Graph Persistence goes Spectral

Including intricate topological information (e.g., cycles) provably enhances the expressivity of message-passing graph neural networks (GNNs) beyond the Weisfeiler-Leman (WL) hierarchy. Consequently, Persistent Homology (PH) methods are increasingly employed for graph representation learning. In this context, recent works have proposed decorating classical PH diagrams with vertex and edge features for improved expressivity. However, these methods still fail to capture basic graph structural information. In this paper, we propose SpectRe – a new topological descriptor for graphs that integrates spectral information into PH diagrams. Notably, SpectRe is strictly more expressive than PH and spectral information on graphs alone. We also introduce notions of global and local stability to analyze existing descriptors and establish that SpectRe is locally stable. Finally, experiments on synthetic and real-world datasets demonstrate the effectiveness of SpectRe and its potential to enhance the capabilities of graph models in relevant learning tasks. Code is available at https://github.com/Aalto-QuML/SpectRe/.

💡 Research Summary

The paper addresses a fundamental limitation of message‑passing graph neural networks (GNNs): their expressivity is bounded by the Weisfeiler‑Leman (WL) hierarchy and they cannot directly capture higher‑order topological features such as cycles or global connectivity. Persistent Homology (PH) has emerged as a powerful tool to inject topological information into graph learning, but vanilla PH ignores vertex attributes and edge weights, limiting its discriminative power. Recent work (RePHINE) augments PH with color‑based vertex and edge filtrations, yet still fails to incorporate spectral information that reflects the non‑harmonic structure of a graph.

To overcome these gaps, the authors propose SpectRe (Spectral Persistent Homology), a novel graph descriptor that enriches RePHINE diagrams with the eigenvalue spectra of the graph Laplacian computed on the subgraphs that appear during the filtration. Formally, given a coloring filtration (f_v, f_e) on a finite color set X, each 0‑dimensional persistence tuple (birth b(v), death d(v)) is extended with (α(v), γ(v), ρ(v)), where α(v) is the color value, γ(v) is the minimal incident edge weight, and ρ(v) is the multiset of non‑zero Laplacian eigenvalues of the connected component containing v at its death time. Analogously, each 1‑dimensional tuple (birth of a cycle) is appended with the spectrum ρ(e) of the component at the cycle’s birth. The resulting multi‑set SpectRe(G,f) = SpectRe⁰ ⊔ SpectRe¹ has cardinality |V| + β₁(G), matching the size of RePHINE but carrying additional spectral information.

The paper establishes three core theoretical contributions:

1. Isomorphism invariance – Theorem 3.2 proves that SpectRe is unchanged under graph isomorphisms, guaranteeing it is a valid graph invariant.
2. Expressivity hierarchy – Theorem 3.3 shows SpectRe ≻ RePHINE and SpectRe ≻ Laplacian‑Spectrum (LS), while RePHINE and LS remain incomparable.
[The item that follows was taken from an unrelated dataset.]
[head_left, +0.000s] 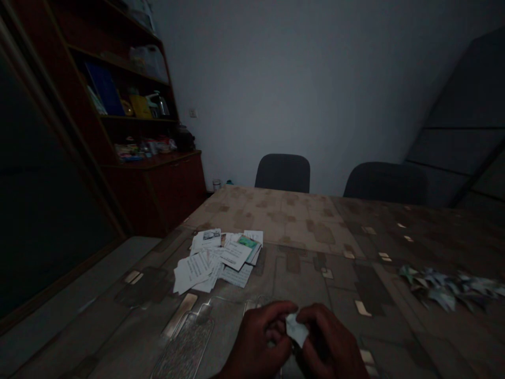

Counter‑examples (Figure 3) illustrate graphs that RePHINE cannot separate but SpectRe can, and vice‑versa for LS.
3. Stability analysis – Classical bottleneck distance provides global stability for ordinary PH, but does not apply to color‑aware diagrams. The authors define new metrics d_RB (for RePHINE) and d_SpecRB (for SpectRe). Theorem 4.3 proves global stability of RePHINE under d_RB, whereas Theorem 4.4 shows SpectRe is locally stable under d_SpecRB, with an explicit bound on instability (Theorem 4.5) that depends on graph complexity. This local stability is sufficient for practical learning scenarios.

Empirically, the authors evaluate SpectRe on 13 synthetic datasets designed to test expressive power and on several real‑world benchmarks (e.g., molecular property prediction, social network classification). SpectRe‑augmented GNNs consistently outperform baselines that use only PH, RePHINE, or raw Laplacian spectra. Ablation studies confirm that the spectral component ρ contributes the majority of the performance gain, especially on tasks where cycle structure is critical. All code and data are released publicly.

In summary, SpectRe unifies topological persistence, vertex/edge attribute information, and spectral signatures into a single, theoretically grounded descriptor. It strictly dominates prior PH‑based graph descriptors in expressive power, enjoys provable (local) stability, and delivers tangible improvements in downstream graph learning tasks. This work paves the way for richer, more discriminative graph representations that can capture both combinatorial and geometric aspects of complex networks.